O suicídio ainda é um grande tabu social. O desejo de
viver é instintivo no ser humano, pois a vida é tida como bem maior. É inerente
ao ser humano o preservar da vida, mesmo em meio ao caos, as doenças, as
crises. Isso é divino. Todavia, esse princípio é violentado pelo suicida.
Portanto, é exceção. Como exceção há muitas e variadas causas... cujos gritos
são dados por períodos muitas vezes prolongados. Esses gritos é que precisam
ser ouvidos e tratados... antes que reste apenas “um grito deixado no ar”. A
vida é transitória, finita. A morte de uma pessoa idosa é algo natural, pois há
a consciência coletiva dessa realidade. Mas, o suicídio não é natural. É uma antecipação
não natural do tempo de vida. As indagações são maiores quando o suicida é um
adolescente, um jovem ou um adulto não macróbio. No dizer popular: “jogou a
vida fora”. Há, naturalmente, aquele sentimento de impotência dos amigos e
parentes. Impotência pela consciência de que perceberam os sinais... e não
fizeram nada. Aí surgem as divagações...
O ser humano é potencialmente feito – ou criado - para
uma vida plena. É dotado de alta capacidade de amar, de criar, de crer. Crer no
sentido da fé... não filosófica. Sem possibilidade de amar e sem fé em valores
concretos que o façam progredir espiritualmente e serem criativos com relação a
si mesmos e ao próximo, tende a fugir da realidade. Em outras palavras, o ser
humano nasceu dotado de valores internos que o impulsionam à fé e ao amor.

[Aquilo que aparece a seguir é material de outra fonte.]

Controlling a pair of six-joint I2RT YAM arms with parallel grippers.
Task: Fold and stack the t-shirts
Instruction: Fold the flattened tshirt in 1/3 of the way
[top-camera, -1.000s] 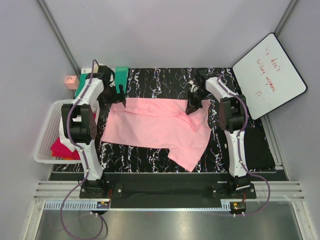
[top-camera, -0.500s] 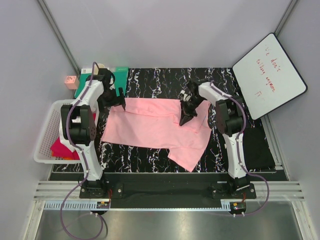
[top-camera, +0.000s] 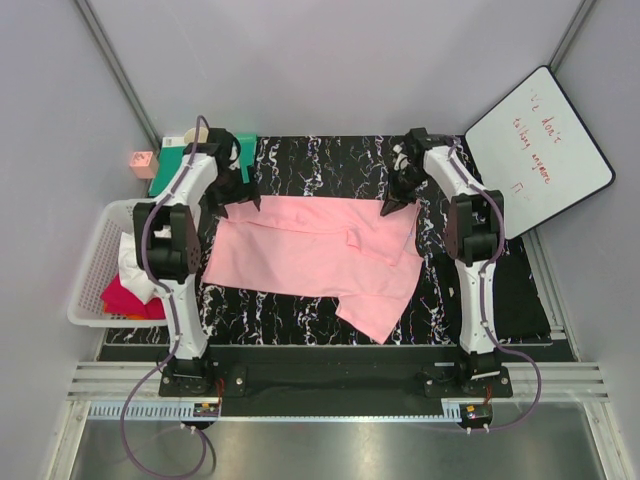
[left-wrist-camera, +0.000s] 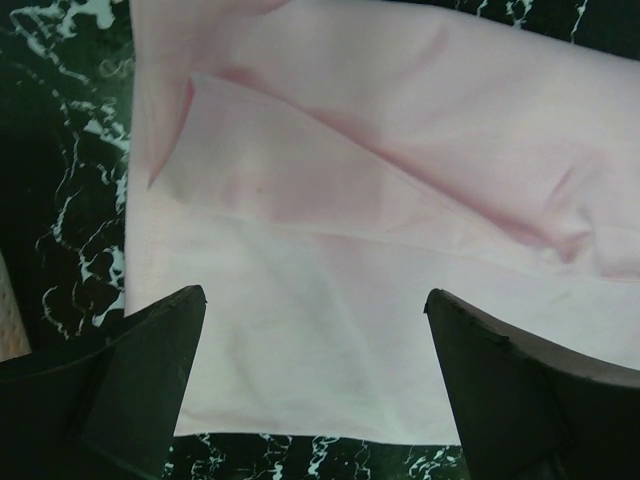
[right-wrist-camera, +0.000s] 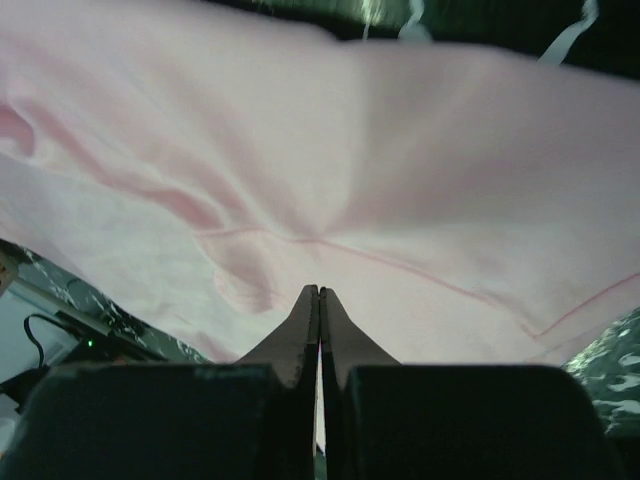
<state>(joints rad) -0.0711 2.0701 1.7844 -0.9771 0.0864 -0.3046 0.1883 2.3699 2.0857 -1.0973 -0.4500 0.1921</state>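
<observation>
The table (top-camera: 300, 310) had a black top with white marbling; the light pink t-shirt (top-camera: 300, 250) lay spread across its middle, creased near the collar, with one corner reaching toward the near edge; a green mat (top-camera: 163, 172) lay at the far left corner; a plain black sheet (top-camera: 520, 295) lay along the right side; a white basket (top-camera: 85, 290) stood at the left edge; a whiteboard (top-camera: 540, 150) rested tilted at the far right corner.
</observation>
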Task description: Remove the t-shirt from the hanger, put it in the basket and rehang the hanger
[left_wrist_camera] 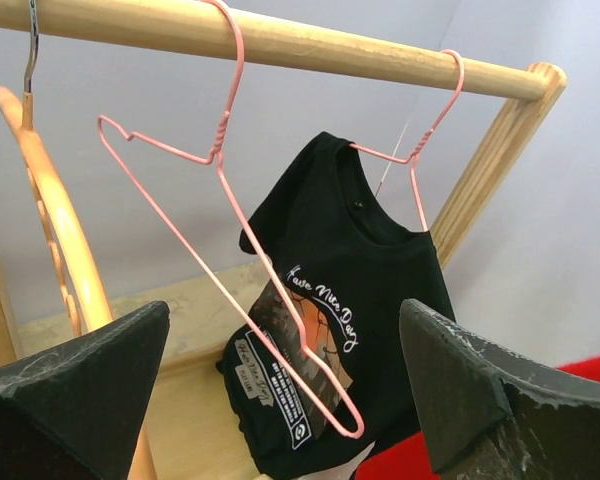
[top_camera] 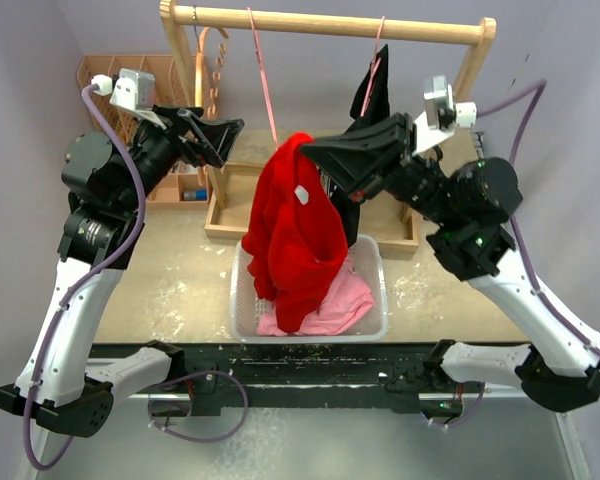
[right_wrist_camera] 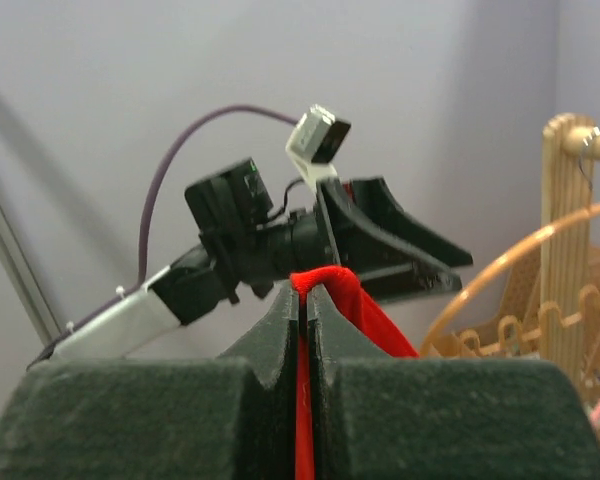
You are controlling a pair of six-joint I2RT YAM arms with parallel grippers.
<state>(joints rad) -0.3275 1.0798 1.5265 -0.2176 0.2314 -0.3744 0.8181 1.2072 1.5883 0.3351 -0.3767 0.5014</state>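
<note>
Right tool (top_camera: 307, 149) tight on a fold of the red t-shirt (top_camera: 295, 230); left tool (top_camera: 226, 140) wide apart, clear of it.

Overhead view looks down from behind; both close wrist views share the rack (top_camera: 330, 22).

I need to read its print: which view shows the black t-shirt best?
The left wrist view: the black t-shirt hangs on a pink wire hanger, print facing the camera. The top external view shows only part of it; the right wrist view shows none.
</note>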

Esses fatores são motivacionais ao extremo. A perda da fé traz a perda do amor
e a consequente depressão. Sem fé e sem amor não há vida que valha a pena ser
vivida... é a consequência natural no pensamento suicida.
Inexiste fator único para o suicídio. É um fenômeno
altamente complexo que se traduz na fuga da vida. Todos esses fatores acabam
levando a um imenso vazio de alma. Vazio existencial motivado por frustrações
diversas, tédio e aquela sensação de que a vida não vale a pena ser vivida,
pela falta de vislumbre de futuro alegre, feliz. Mas, então, porque religiosos
(pastores, padres, missionários e outros) se suicidam? E como fica a certeza de
um futuro com Deus na eternidade? Complexo isso! Dentre todos os fatores já
citados – são multidimensionais – talvez, o que mais acomete a classe religiosa
é a depressão que, aliás, é oriunda, também, de múltiplos fatores. É sobre a
depressão como fator suicida que serão os próximos textos. Até lá.